While it does not fully complete the customer service product for Dynamics CRM, it does make it very competitive and with the right partnerships they can deliver that extended value. While there is more, much more, that can be discussed about Microsoft, this is about this deal – and the bottom line is that has a lot of potential.
There will be changes coming down for Microsoft customers once the product is integrated, likely in the 1-2 years’ timeframe considering the speed and efficiency with which Microsoft completed integration with prior acquisitions made by Dynamics CRM, and don’t foresee significant changes for Parature clients.
It is a little early to see the changes for Microsoft customers but adding functionality for Customer Service is definitely in the works. As any other vendor, I am sure Microsoft would want a higher price for the more features they will provide – but the functions should remain sufficiently separate so it would not be mandatory upgrade.
All customers, current and prospective, should understand the roadmap for the product but don’t ask for another six-months or so.
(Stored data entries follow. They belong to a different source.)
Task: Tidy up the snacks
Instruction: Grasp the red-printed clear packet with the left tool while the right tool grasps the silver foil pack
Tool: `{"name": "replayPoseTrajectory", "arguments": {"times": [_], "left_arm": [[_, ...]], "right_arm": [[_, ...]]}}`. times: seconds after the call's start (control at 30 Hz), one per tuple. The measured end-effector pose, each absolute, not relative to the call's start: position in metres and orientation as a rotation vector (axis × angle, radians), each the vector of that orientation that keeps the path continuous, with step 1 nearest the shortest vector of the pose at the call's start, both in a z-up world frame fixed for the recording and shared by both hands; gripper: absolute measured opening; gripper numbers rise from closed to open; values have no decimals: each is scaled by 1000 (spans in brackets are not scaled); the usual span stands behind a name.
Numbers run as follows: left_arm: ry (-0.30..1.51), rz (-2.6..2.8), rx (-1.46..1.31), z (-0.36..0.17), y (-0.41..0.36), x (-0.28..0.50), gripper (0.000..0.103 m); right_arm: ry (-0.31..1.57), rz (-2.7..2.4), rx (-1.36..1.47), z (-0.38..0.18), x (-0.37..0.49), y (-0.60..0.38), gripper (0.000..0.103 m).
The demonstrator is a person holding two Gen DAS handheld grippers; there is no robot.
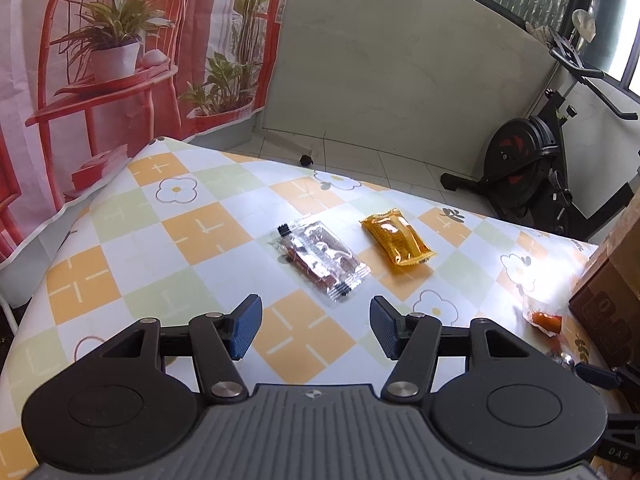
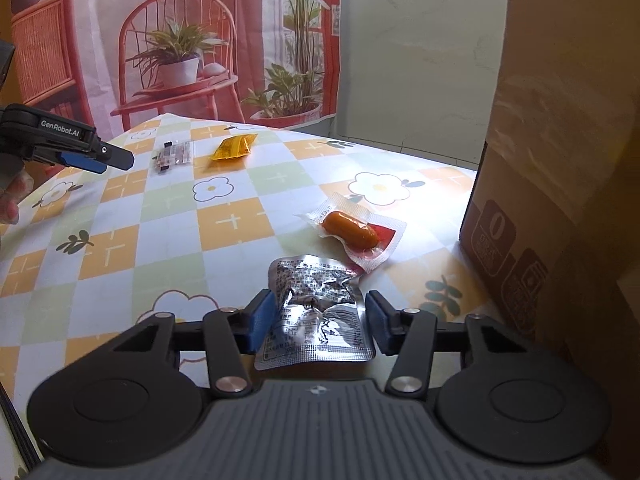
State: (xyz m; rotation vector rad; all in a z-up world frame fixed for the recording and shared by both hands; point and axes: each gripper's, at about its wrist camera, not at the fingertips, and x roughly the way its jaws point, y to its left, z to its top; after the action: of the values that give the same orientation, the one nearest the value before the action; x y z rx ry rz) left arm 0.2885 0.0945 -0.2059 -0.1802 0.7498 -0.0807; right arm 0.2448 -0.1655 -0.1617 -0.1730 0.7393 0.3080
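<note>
My right gripper (image 2: 320,320) is shut on a crumpled silver snack packet (image 2: 316,312), its blue pads against the packet's two sides just above the table. Just beyond it lies a sausage in a clear and red pouch (image 2: 352,232), which the left wrist view shows as the sausage pouch (image 1: 544,318) at the right. My left gripper (image 1: 316,328) stands open over the tablecloth with nothing between its pads. Ahead of it lie a clear packet with reddish pieces (image 1: 322,258) and an orange-yellow packet (image 1: 396,240). In the right wrist view the left gripper (image 2: 100,156) shows at the far left.
A tall cardboard box (image 2: 540,200) stands on the table's right side, close to the sausage pouch. The table (image 1: 160,240) wears a checked flower cloth. An exercise bike (image 1: 528,160) stands on the floor beyond the far edge. A person's hand (image 2: 10,200) shows at the left.
</note>
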Motion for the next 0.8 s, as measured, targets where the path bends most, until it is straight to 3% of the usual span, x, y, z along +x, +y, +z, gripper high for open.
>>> {"name": "replayPoseTrajectory", "arguments": {"times": [0.37, 0.8], "left_arm": [[734, 88, -284, -213, 94, 343, 61], [780, 294, -121, -215, 50, 369, 61]], "right_arm": [[716, 305, -176, -165, 241, -164, 53], [712, 311, -175, -165, 241, -164, 53]]}}
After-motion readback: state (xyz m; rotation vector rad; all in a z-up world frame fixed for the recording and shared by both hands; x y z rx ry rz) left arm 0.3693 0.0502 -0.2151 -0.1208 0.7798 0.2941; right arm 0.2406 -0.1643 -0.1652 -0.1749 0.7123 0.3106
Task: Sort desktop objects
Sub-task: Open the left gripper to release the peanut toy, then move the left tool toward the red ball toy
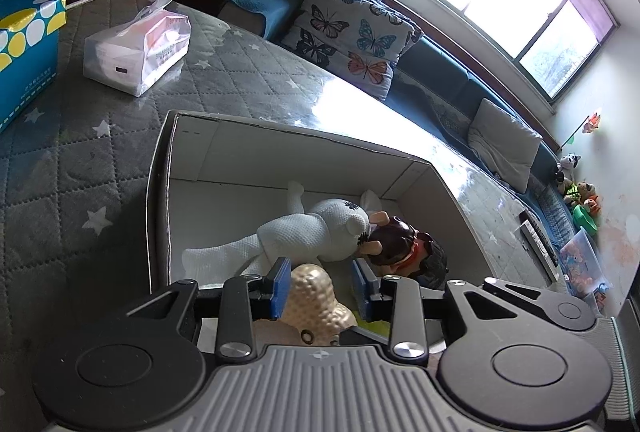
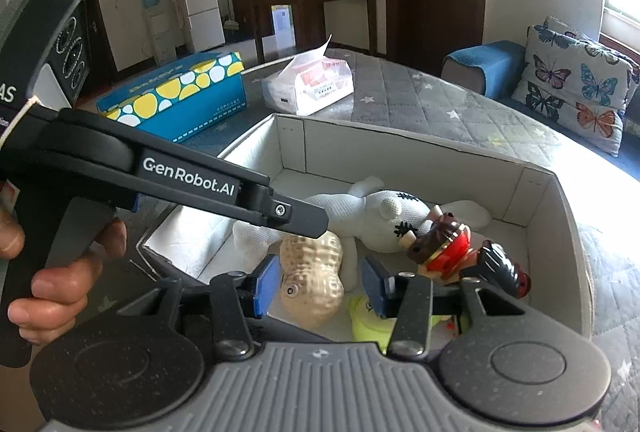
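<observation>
A white cardboard box (image 1: 160,187) (image 2: 560,199) stands on the grey quilted table. In it lie a white knitted bear (image 1: 320,236) (image 2: 360,207), a beige peanut toy (image 1: 316,292) (image 2: 316,272), a brown and red figure (image 1: 400,248) (image 2: 444,244), a dark ridged toy (image 2: 500,264) and a yellow-green item (image 2: 368,320). My left gripper (image 1: 322,286) is open above the peanut toy. My right gripper (image 2: 320,284) is open over the box's near end, with the peanut between its blue pads (image 2: 266,284). The left gripper's arm (image 2: 180,179) crosses the right wrist view.
A blue tissue box with yellow and white dots (image 1: 24,43) (image 2: 176,95) and a soft tissue pack (image 1: 140,51) (image 2: 312,83) lie on the table beyond the box. A blue sofa with a butterfly cushion (image 1: 352,31) (image 2: 576,87) runs along the far side.
</observation>
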### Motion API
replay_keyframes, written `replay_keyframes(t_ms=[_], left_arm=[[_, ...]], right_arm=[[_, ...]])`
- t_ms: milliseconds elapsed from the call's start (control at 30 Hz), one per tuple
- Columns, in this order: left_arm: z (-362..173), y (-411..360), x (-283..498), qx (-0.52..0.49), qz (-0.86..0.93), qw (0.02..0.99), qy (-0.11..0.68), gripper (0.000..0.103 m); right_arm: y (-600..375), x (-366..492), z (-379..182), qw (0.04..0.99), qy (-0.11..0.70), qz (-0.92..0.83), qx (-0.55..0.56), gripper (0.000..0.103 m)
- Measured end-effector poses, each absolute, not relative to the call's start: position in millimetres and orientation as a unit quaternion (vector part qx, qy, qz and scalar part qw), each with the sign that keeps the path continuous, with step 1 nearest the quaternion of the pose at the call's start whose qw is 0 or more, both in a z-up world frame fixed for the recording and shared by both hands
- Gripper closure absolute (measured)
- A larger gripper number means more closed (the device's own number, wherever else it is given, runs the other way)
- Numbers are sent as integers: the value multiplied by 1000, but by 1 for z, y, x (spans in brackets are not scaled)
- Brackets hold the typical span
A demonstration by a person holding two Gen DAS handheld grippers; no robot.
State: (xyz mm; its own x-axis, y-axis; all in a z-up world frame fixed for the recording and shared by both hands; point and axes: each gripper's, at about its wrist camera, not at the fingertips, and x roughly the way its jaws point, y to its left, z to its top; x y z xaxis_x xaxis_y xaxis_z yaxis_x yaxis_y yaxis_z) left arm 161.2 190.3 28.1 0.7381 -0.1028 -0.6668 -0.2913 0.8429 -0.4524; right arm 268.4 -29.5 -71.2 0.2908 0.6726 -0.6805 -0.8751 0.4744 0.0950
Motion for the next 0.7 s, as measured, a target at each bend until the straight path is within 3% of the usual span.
replay_keyframes(t_ms=[500, 600, 700], left_arm=[[47, 158, 131, -267, 38, 901, 341, 67], [50, 147, 125, -264, 30, 903, 337, 67], [50, 133, 120, -261, 16, 905, 336, 67]], right_arm=[[-80, 232, -55, 820, 299, 471, -124, 48], [-96, 222, -55, 830, 289, 463, -120, 39], [-112, 213, -56, 839, 280, 452, -117, 39]])
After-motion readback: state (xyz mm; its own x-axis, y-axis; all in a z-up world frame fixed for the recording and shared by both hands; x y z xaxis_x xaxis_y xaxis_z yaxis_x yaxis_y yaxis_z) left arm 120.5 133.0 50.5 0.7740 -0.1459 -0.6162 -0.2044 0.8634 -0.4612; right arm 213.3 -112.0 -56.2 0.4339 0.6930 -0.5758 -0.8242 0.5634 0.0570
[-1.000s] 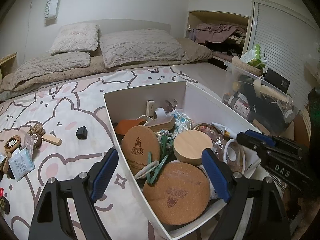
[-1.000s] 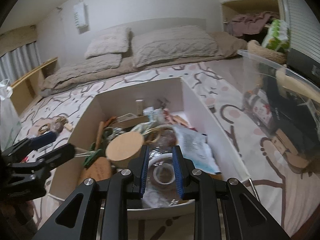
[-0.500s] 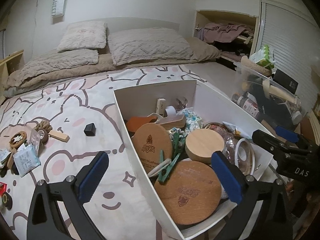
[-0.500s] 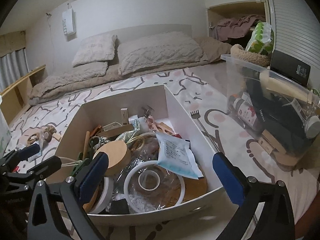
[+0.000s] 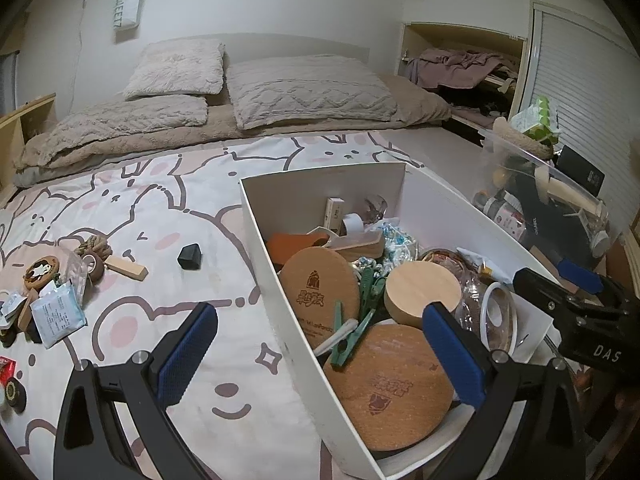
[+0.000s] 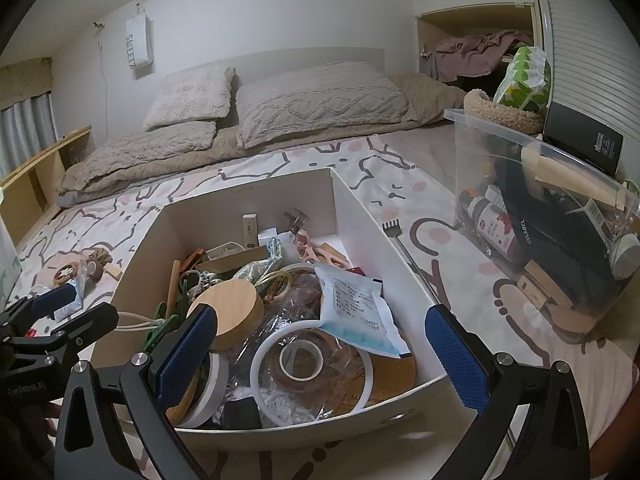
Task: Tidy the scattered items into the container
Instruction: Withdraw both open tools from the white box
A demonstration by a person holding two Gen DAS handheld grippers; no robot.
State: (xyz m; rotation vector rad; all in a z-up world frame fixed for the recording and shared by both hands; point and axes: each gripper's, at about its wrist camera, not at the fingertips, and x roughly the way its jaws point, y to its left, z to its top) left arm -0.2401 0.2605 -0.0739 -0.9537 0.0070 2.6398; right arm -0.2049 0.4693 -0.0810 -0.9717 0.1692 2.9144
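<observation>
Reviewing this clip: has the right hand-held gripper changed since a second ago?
Yes. The right hand-held gripper was nearly shut over the tape ring in the white box; now its jaws stand wide apart and empty, and it has pulled back from the box.

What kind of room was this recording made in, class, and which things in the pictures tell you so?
Most likely a bedroom in a home. A bed with a cartoon-animal sheet fills the view, pillows lie at its head, and crumpled clothes sit in an open closet nook beyond. The white box being filled rests on the bed.
</observation>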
The current plan calls for remaining independent (which I don’t foresee changing – or will let you know) and slowly integrating the valuable components. We will know in six months or so if this remains the same.
Do you see this differently?
Would love your comments…disclosure: parature is an active client and I have helped them some in positioning and strategy for their new architecture and product. microsoft is going-to-be (if their verbal commitments hold) a client again and has been in the past going back many years – we also had discussions leading to this event. both vendors fell out of favor a couple of times before, but now they are listening to me and doing much better. most of the other vendors mentioned are active clients or will be this year. may be too late to say this, but I know everyone in the (soon-to-be-extinct) eService market and they all are, were, or will be clients. no better way to ensure there is no conflict of interest in my opinion. needless to say, but mandated by the ftc, there is no conflict of interest as they all are very nice to me and give me tons of free stuff (like time, access to executives, responses to my DM and emails, etc). i don’t favor one vendor over another, just call them as i see them.